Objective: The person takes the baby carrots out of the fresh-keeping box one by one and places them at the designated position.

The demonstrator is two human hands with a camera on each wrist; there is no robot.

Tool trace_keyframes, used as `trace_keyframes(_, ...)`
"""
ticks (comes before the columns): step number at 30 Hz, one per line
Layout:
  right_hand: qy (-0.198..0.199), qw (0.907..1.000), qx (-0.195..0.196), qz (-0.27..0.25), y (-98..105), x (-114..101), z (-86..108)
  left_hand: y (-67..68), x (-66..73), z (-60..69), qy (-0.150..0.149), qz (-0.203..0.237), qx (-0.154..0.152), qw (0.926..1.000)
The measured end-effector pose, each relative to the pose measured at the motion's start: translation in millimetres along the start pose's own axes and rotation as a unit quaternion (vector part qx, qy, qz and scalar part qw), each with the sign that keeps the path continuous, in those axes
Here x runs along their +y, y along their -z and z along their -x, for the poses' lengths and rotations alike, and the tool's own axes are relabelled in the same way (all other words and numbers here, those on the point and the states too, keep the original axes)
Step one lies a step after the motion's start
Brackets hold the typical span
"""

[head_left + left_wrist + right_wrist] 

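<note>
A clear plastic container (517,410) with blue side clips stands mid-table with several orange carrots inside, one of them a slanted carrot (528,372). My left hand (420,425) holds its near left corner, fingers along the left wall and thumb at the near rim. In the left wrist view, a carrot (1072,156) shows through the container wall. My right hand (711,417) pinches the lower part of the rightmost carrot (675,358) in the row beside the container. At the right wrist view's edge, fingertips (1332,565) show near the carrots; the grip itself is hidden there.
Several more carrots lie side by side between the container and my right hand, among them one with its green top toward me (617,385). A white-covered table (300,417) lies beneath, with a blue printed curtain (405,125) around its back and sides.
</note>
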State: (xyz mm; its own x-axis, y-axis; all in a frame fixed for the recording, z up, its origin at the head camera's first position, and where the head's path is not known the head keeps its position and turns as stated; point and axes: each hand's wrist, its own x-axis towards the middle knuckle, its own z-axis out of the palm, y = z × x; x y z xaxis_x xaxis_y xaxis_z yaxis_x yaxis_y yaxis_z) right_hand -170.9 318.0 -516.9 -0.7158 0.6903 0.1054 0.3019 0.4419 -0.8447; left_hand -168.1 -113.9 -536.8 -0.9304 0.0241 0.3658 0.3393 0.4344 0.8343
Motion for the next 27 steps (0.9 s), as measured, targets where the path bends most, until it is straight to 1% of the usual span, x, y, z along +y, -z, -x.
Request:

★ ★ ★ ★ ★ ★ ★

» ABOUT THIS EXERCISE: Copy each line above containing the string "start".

» OUTPUT FOR THIS EXERCISE:
The measured end-effector pose, each relative to the pose measured at the motion's start: translation in millimetres along the start pose's own axes and rotation as a unit quaternion (vector part qx, qy, qz and scalar part qw), each with the sign that keeps the path continuous, in those axes
Step one lies a step after the motion's start

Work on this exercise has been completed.